Re: energy loss corrections in reconstruction

From: Eugene J. Geis (Eugene.Geis@asu.edu)
Date: Mon Mar 06 2006 - 14:52:13 EST


Quoting Michael Kohl <kohlm@mit.edu>:

> Hi Eugene, Adrian,
>
> from the recent discussions I think it is clear that one should
> separately
> account for energy loss and for residual kinematic corrections (which
> should then be independent of the PID).
> Although the size of the energy loss correction would be significantly
> smaller than the size of the total kinematic corrections, it is still
> significant as the energy loss piece is PID dependent while "geometry"
> is not.

I didn't know this was desired, otherwise it would have been done.
This is a simple algorithm and I can do this today and compare it to
Aaron's ELoss corrections from one year ago.
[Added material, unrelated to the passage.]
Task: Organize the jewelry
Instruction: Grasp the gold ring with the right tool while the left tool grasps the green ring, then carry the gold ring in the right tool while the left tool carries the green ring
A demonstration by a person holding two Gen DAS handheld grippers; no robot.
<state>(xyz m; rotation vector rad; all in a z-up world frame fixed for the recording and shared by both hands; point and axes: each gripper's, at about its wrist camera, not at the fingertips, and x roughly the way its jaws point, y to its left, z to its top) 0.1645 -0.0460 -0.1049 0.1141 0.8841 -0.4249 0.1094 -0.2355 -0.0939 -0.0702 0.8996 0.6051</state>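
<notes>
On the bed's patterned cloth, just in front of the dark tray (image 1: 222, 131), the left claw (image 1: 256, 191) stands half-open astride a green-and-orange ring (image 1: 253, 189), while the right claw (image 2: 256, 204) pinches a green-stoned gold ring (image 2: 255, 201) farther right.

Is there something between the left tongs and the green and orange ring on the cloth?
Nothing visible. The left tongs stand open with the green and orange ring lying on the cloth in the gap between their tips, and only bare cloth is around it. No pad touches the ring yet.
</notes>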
Considering that the
proton's max ELoss proved to be approx ~5 MeV, these corrections
will be highly insignificant until geometry appropriations are made.
I haven't generated any Deuterium elastic so I can not parameterize
the ELoss of the deuteron.

Residual kinematic corrections should be delayed until geometry
is well-known and final field map includes the proper target field.

> Have you made any progress to parametrize the (average or most probable)
> momentum loss of protons and electrons as a function of reconstructed
> (uncorrected) momentum (and eventually as well as a function of the
> angle
> in case that there is additional dependency)?

If there is theta dependency, I'll include it.